▶ Work order
The expected answer is the data below, retyped exactly.

▶ Provided material
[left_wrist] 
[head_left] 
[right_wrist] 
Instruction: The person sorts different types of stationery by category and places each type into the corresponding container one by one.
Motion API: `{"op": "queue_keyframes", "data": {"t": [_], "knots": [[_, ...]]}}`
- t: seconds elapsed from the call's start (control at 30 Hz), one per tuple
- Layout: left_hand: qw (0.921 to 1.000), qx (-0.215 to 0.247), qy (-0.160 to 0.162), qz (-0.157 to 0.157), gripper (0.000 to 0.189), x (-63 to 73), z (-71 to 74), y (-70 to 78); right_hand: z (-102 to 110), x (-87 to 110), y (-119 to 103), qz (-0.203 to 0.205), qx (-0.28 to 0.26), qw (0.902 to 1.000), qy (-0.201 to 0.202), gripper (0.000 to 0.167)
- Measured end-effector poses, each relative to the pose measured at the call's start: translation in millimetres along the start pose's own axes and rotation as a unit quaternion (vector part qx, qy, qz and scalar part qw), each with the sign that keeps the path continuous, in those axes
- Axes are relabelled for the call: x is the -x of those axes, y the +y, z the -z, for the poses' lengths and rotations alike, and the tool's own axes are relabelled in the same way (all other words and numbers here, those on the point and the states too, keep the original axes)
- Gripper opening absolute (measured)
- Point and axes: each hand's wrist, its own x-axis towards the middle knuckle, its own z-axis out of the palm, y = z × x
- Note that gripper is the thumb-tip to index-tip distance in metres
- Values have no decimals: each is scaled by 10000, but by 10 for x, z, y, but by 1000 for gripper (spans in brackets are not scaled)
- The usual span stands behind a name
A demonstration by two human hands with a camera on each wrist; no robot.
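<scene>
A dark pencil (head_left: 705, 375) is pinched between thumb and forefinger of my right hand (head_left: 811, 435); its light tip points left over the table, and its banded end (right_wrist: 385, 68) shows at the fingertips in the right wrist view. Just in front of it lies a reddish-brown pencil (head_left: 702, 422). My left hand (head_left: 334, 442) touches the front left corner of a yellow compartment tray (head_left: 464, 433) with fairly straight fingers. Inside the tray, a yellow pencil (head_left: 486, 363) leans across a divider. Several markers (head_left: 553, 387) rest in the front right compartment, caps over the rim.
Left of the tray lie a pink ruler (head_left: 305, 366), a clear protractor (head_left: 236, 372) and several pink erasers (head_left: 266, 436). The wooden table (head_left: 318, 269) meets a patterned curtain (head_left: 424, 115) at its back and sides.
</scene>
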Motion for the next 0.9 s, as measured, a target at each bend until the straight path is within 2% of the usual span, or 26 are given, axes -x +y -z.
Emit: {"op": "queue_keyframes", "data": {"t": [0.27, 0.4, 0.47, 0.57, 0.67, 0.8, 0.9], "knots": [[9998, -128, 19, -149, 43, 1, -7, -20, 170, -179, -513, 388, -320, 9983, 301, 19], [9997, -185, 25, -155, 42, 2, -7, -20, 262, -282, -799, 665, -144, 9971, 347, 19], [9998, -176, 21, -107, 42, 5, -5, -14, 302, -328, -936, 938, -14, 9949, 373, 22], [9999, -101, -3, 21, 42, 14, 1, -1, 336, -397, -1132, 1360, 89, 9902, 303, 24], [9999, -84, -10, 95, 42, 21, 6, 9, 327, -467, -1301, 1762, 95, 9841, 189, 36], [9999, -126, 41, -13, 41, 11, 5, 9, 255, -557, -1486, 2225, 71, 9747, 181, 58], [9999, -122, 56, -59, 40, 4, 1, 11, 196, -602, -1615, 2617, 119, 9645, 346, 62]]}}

▶ Result
[left_wrist] 
[head_left] 
[right_wrist] 
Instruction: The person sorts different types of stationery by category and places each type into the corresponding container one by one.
Motion API: `{"op": "queue_keyframes", "data": {"t": [_], "knots": [[_, ...]]}}`
- t: seconds elapsed from the call's start (control at 30 Hz), one per tuple
- Layout: left_hand: qw (0.921 to 1.000), qx (-0.215 to 0.247), qy (-0.160 to 0.162), qz (-0.157 to 0.157), gripper (0.000 to 0.189), x (-63 to 73), z (-71 to 74), y (-70 to 78); right_hand: z (-102 to 110), x (-87 to 110), y (-119 to 103), qz (-0.203 to 0.205), qx (-0.28 to 0.26), qw (0.902 to 1.000), qy (-0.201 to 0.202), gripper (0.000 to 0.167)
- Measured end-effector poses, each relative to the pose measured at the call's start: translation in millimetres along the start pose's own axes and rotation as a unit quaternion (vector part qx, qy, qz and scalar part qw), each with the sign that keeps the path continuous, in those axes
- Axes are relabelled for the call: x is the -x of those axes, y the +y, z the -z, for the poses' lengths and rotations alike, and the tool's own axes are relabelled in the same way (all other words and numbers here, those on the point and the states too, keep the original axes)
- Gripper opening absolute (measured)
- Point and axes: each hand's wrist, its own x-axis towards the middle knuckle, its own z-axis out of the palm, y = z × x
- Note that gripper is the thumb-tip to index-tip distance in metres
- Values have no decimals: each is scaled by 10000, but by 10 for x, z, y, but by 1000 for gripper (spans in brackets are not scaled)
- The usual span stands behind a name
A demonstration by two human hands with a camera on each wrist; no robot.
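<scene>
A dark pencil (head_left: 705, 375) is pinched between thumb and forefinger of my right hand (head_left: 811, 435); its light tip points left over the table, and its banded end (right_wrist: 385, 68) shows at the fingertips in the right wrist view. Just in front of it lies a reddish-brown pencil (head_left: 702, 422). My left hand (head_left: 334, 442) touches the front left corner of a yellow compartment tray (head_left: 464, 433) with fairly straight fingers. Inside the tray, a yellow pencil (head_left: 486, 363) leans across a divider. Several markers (head_left: 553, 387) rest in the front right compartment, caps over the rim.
Left of the tray lie a pink ruler (head_left: 305, 366), a clear protractor (head_left: 236, 372) and several pink erasers (head_left: 266, 436). The wooden table (head_left: 318, 269) meets a patterned curtain (head_left: 424, 115) at its back and sides.
</scene>
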Motion for the next 0.9 s, as measured, a target at each bend until the straight path is within 2% of the usual span, or 26 are given, axes -x +y -z.
Emit: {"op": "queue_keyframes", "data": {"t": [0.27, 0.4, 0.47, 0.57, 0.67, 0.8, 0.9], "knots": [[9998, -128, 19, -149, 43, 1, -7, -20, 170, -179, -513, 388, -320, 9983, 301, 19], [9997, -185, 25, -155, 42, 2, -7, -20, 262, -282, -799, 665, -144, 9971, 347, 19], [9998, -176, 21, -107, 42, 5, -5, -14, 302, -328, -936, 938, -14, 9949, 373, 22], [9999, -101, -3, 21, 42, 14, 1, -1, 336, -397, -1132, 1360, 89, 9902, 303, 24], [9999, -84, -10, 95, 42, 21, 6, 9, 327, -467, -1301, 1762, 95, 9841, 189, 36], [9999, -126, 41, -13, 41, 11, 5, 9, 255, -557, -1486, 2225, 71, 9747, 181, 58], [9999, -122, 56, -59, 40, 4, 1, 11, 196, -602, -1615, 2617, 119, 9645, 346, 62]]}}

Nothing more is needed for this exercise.